Uploaded image for project: 'Debezium'
  1. Debezium
  2. DBZ-862

A new replication slot waits for all concurrent transactions to finish

XMLWordPrintable

      I got the same problem as in the ticket DBZ-623 and collected an additional information on it.

      When a new replication slot is created using the streaming replication protocol interface, a snapshot is also created.
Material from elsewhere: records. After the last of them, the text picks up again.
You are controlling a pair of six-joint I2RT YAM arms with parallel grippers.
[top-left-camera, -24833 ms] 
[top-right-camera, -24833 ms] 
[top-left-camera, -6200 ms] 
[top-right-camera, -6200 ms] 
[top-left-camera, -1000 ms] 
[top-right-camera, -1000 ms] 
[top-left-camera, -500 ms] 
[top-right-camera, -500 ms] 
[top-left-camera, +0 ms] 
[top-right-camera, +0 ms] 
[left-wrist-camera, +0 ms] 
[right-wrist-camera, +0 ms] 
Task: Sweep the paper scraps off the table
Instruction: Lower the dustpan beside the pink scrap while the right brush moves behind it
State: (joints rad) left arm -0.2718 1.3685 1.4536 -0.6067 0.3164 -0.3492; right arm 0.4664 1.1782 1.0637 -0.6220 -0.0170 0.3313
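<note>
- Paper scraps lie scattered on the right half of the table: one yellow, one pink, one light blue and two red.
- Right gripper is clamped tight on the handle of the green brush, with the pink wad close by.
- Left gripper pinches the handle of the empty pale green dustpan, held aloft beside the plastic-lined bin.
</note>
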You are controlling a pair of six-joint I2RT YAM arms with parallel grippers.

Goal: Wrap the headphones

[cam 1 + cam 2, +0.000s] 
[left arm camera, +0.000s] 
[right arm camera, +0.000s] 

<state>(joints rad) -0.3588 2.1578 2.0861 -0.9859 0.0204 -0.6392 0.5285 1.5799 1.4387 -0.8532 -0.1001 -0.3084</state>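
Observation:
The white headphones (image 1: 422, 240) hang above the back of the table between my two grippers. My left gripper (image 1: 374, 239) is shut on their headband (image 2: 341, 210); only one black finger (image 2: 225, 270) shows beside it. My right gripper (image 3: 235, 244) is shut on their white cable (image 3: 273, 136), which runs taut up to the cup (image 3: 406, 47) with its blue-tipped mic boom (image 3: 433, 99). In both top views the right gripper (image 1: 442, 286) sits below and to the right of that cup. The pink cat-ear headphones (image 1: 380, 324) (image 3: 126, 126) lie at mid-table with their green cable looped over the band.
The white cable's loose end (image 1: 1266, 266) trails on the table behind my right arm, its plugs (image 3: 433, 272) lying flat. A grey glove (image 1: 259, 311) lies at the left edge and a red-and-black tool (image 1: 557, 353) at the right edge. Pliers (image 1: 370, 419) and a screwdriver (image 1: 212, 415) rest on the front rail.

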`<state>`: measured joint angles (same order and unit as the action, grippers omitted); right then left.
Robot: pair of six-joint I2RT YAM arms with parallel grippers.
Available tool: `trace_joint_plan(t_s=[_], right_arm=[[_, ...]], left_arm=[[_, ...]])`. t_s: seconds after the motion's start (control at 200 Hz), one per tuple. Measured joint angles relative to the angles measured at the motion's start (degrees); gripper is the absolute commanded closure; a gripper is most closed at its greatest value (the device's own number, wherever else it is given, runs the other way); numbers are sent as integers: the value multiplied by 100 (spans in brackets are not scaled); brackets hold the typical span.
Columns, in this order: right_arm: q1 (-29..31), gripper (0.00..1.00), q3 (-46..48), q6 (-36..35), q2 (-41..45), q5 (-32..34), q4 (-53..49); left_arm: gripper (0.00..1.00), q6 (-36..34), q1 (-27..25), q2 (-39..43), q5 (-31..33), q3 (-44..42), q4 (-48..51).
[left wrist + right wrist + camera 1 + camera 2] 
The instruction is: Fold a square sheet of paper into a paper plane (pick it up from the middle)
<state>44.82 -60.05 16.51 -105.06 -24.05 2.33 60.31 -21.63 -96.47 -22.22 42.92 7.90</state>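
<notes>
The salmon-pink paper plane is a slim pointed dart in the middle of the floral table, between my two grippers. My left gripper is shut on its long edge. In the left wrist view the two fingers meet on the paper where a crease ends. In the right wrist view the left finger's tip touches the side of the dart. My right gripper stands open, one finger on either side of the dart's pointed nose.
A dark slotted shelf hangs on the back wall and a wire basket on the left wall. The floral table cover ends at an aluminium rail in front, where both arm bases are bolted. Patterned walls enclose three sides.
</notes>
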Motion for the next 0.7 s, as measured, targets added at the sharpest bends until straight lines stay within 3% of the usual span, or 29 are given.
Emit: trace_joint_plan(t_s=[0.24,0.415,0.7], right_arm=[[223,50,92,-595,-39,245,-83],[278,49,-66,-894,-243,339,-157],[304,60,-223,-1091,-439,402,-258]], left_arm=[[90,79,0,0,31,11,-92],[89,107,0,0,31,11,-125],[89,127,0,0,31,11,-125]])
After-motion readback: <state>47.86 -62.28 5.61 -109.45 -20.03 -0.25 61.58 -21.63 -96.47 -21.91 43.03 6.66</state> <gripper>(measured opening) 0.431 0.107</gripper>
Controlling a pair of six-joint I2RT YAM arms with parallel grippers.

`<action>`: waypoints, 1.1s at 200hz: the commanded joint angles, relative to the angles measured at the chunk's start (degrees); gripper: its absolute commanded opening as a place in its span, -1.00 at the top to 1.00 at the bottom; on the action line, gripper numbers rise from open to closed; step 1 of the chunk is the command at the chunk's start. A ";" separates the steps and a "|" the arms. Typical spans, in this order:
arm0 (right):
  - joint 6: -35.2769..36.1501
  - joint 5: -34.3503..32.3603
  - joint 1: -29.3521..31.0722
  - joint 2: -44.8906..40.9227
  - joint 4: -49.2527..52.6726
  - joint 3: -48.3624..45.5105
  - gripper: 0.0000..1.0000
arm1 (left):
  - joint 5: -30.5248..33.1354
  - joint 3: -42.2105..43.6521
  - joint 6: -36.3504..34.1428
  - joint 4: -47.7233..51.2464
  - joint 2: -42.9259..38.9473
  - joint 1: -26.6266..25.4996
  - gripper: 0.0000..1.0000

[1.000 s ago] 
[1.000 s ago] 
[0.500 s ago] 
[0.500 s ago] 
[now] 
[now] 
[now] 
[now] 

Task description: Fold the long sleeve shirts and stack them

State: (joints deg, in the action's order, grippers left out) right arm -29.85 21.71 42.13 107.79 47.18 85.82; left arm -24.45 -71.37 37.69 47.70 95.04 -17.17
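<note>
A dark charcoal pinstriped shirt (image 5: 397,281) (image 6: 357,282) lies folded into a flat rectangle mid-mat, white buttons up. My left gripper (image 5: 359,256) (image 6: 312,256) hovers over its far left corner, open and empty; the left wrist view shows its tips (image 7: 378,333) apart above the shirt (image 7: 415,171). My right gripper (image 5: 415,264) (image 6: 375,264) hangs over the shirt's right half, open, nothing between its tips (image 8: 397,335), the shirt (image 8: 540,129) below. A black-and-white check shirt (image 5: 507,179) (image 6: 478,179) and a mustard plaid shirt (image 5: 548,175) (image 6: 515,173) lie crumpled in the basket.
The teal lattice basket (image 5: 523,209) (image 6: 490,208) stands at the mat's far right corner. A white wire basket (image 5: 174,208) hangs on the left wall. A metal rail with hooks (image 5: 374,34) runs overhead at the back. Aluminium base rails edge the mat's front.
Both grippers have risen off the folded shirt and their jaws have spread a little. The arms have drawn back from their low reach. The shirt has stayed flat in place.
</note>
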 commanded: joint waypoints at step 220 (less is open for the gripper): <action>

The snapshot building waits for all concurrent transactions to finish, so you can see the following messages in the PostgreSQL log:

      2018-08-15 08:33:05.915 GMT [2842] LOG:  logical decoding found initial starting point at 0/17642F0
      2018-08-15 08:33:05.915 GMT [2842] DETAIL:  Waiting for transactions (approximately 1) older than 565 to end.
      

      For more details refer to snapbuild.c.

      Let's try to reproduce the issue, for this you need to start the transaction (auto-commit must be disabled) in the PostgreSQL and don't finish it:

      begin;
      insert into test_table values (1);
      

      where test_table is any your table.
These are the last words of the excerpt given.